## [To do]
Nothing other than an exact copy of the records should be returned.

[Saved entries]
BEGIN

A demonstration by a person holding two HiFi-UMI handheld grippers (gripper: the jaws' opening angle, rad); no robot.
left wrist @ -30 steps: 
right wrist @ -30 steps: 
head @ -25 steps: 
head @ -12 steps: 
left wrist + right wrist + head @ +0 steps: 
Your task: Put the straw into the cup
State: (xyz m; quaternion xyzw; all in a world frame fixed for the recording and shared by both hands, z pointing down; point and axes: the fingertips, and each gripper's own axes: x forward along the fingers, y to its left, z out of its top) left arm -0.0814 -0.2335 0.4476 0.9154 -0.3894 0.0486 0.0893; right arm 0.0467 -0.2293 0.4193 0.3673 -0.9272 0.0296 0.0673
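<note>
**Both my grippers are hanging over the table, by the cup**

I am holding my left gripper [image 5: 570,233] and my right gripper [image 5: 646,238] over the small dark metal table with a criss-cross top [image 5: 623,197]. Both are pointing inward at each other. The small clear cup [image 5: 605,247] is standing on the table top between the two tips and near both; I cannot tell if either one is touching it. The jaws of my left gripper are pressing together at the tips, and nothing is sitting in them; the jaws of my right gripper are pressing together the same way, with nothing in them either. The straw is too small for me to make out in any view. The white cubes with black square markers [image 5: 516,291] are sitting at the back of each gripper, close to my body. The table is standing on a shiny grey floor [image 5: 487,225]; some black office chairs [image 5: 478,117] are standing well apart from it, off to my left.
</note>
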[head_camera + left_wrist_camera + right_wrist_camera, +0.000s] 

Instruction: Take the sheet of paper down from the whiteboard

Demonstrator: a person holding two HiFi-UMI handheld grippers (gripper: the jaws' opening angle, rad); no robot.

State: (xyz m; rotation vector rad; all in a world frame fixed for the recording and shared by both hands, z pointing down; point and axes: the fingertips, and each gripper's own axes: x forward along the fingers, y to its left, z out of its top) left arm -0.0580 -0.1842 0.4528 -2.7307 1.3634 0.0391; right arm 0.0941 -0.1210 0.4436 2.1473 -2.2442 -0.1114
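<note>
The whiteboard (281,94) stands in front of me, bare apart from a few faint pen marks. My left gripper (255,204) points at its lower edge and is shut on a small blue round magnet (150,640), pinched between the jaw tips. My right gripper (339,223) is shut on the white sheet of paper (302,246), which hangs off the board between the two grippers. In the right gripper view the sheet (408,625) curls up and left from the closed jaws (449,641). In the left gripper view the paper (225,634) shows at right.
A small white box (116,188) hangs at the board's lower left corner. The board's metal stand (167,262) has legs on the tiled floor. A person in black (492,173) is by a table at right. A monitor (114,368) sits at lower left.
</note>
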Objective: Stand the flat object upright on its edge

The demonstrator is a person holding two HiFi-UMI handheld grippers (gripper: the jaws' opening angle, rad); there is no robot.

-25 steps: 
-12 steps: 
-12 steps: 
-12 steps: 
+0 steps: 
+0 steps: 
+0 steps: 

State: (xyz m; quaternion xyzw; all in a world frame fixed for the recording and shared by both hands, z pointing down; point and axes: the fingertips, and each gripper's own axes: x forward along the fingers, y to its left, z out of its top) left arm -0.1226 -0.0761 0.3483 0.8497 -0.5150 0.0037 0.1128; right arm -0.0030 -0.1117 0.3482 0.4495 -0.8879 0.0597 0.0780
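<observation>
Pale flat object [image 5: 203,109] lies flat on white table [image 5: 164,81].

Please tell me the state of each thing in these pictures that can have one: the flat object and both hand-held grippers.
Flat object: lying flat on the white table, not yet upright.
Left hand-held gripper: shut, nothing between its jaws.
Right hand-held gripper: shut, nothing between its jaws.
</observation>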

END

## [The answer]
A demonstration by a person holding two HiFi-UMI handheld grippers (gripper: the jaws' opening angle, rad); no robot.
left wrist @ -30 steps: 
right wrist @ -30 steps: 
head @ -25 steps: 
head @ -12 steps: 
left wrist + right wrist + head @ +0 steps: 
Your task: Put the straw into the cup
State: (xyz m; quaternion xyzw; all in a world frame fixed for the recording and shared by both hands, z pointing down; point and axes: the fingertips, and each gripper's own axes: x forward along the fingers, y to its left, z out of its top) left arm -0.0814 -0.2335 0.4476 0.9154 -0.3894 0.0486 0.0893; right arm 0.0467 -0.2293 0.4193 0.3673 -0.9272 0.0296 0.0673
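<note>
**Both my grippers are hanging over the table, by the cup**

I am holding my left gripper [image 5: 570,233] and my right gripper [image 5: 646,238] over the small dark metal table with a criss-cross top [image 5: 623,197]. Both are pointing inward at each other. The small clear cup [image 5: 605,247] is standing on the table top between the two tips and near both; I cannot tell if either one is touching it. The jaws of my left gripper are pressing together at the tips, and nothing is sitting in them; the jaws of my right gripper are pressing together the same way, with nothing in them either. The straw is too small for me to make out in any view. The white cubes with black square markers [image 5: 516,291] are sitting at the back of each gripper, close to my body. The table is standing on a shiny grey floor [image 5: 487,225]; some black office chairs [image 5: 478,117] are standing well apart from it, off to my left.
</note>
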[head_camera + left_wrist_camera + right_wrist_camera, +0.000s] 

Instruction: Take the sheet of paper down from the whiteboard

Demonstrator: a person holding two HiFi-UMI handheld grippers (gripper: the jaws' opening angle, rad); no robot.

State: (xyz m; rotation vector rad; all in a world frame fixed for the recording and shared by both hands, z pointing down; point and axes: the fingertips, and each gripper's own axes: x forward along the fingers, y to its left, z out of its top) left arm -0.0580 -0.1842 0.4528 -2.7307 1.3634 0.0391; right arm 0.0941 -0.1210 0.4436 2.1473 -2.2442 -0.1114
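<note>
The whiteboard (281,94) stands in front of me, bare apart from a few faint pen marks. My left gripper (255,204) points at its lower edge and is shut on a small blue round magnet (150,640), pinched between the jaw tips. My right gripper (339,223) is shut on the white sheet of paper (302,246), which hangs off the board between the two grippers. In the right gripper view the sheet (408,625) curls up and left from the closed jaws (449,641). In the left gripper view the paper (225,634) shows at right.
A small white box (116,188) hangs at the board's lower left corner. The board's metal stand (167,262) has legs on the tiled floor. A person in black (492,173) is by a table at right. A monitor (114,368) sits at lower left.
</note>
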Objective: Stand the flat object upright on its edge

The demonstrator is a person holding two HiFi-UMI handheld grippers (gripper: the jaws' opening angle, rad); there is no robot.

-25 steps: 
-12 steps: 
-12 steps: 
-12 steps: 
+0 steps: 
+0 steps: 
+0 steps: 

State: (xyz m; quaternion xyzw; all in a world frame fixed for the recording and shared by both hands, z pointing down; point and axes: the fingertips, and each gripper's own axes: x forward along the fingers, y to its left, z out of its top) left arm -0.1226 -0.0761 0.3483 0.8497 -0.5150 0.0037 0.1128; right arm -0.0030 -0.1117 0.3482 0.4495 -0.8879 0.0597 0.0780
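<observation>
Pale flat object [image 5: 203,109] lies flat on white table [image 5: 164,81].

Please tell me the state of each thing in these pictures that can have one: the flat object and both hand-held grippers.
Flat object: lying flat on the white table, not yet upright.
Left hand-held gripper: shut, nothing between its jaws.
Right hand-held gripper: shut, nothing between its jaws.
</observation>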

This is the complete answer.